House of Culture
Introduction
Space-Oscar Niemeyer, also known as a cultural center, was commissioned by the City of Le Havre in 1972 the architect, who brought to fruition with the utmost respect to the previous post-war development project outlined by Auguste Perret for the redevelopment of Le Havre Centre destroyed. It is the only city whose modern architecture is classified as a UNESCO World Heritage through its center. Great Architect of the twentieth century, a true “poet of the concrete,” visionary, Perret could provide a new face to a city badly damaged by the Second World War.
Niemeyer says: “When I studied this project my main concern was to successfully integrate into the architecture of the city”
Location
Located in the center of Le Havre, the French city of Normandy. The plot was constructed in the cultural center is privileged, it has one side facing the canal of the city.
Description
The two main volumes are connected by an esplanade partially buried six feet under ground. Thus Niemeyer created another place “protected from the cold and the prevailing winds, a large open room, creating curved surfaces in buildings, soft, dark, almost abstract.”
The two levels are connected by two ramps. The first, wider, occupies one end of the block, the other, sculpture, enhances the other end.
“Of the projects carried out abroad the House of Culture in Le Havre is surely the one that represents the dominant social content” wrote Oscar Niemeyer
Spaces
Initial Project
The initial draft had a theater with an innovative design proposed by the then minister of culture, which was expected to build a mobile stage, rotary, which was never performed.
Volumes
Distributed between two bodies shaped like truncated cones by planes with different inclinations and heights, the cultural center arises from a large square.
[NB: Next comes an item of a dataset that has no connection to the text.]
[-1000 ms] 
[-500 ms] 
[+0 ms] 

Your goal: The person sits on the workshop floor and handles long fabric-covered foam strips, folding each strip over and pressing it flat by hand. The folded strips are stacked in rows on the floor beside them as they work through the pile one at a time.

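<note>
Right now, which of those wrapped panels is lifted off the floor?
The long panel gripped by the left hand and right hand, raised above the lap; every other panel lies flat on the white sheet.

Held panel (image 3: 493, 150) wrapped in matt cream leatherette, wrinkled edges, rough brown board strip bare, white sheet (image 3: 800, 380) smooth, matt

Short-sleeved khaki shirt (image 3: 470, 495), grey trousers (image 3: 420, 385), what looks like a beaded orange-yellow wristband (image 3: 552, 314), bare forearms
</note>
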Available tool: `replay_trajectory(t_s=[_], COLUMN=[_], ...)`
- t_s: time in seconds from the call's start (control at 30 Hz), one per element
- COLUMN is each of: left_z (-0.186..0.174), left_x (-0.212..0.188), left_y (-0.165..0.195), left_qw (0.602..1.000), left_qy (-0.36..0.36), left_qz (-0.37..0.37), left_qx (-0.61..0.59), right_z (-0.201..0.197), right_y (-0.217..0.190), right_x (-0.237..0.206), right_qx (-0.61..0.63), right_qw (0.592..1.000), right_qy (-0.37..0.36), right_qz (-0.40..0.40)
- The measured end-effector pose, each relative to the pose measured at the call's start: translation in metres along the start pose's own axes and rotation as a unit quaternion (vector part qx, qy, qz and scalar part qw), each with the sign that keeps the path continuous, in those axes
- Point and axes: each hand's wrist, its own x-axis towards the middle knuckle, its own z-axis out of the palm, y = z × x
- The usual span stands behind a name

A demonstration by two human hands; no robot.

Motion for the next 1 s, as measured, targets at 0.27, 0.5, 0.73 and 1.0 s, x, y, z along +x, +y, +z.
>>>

The inhabitants of Le Havre have nicknamed these forms with the name “Volcano.”
- High Volume
This houses a theater with 1,200 seats and a cinema with 350, plus a large foyer. It is a volume with no visible opening and asymmetrical composition. Located in the southwest of the block.
- Lowest Volume
Here we have developed a multipurpose hall, with about 500 seats. Cone-shaped cut, asymmetrical base and small openings.
In this volume it occupies the northwest quadrant, are the areas for theater companies, workshops, recording rooms, auditorium and meeting room.
- The square
The square is surrounded and shaped by a walkway of cropped area, which houses restaurants, cafes and shops. In the basement there is a small parking area.
Materials
Architectural volumes are built with concrete painted white with curved shapes and free reaching for a poetic from the modern movement.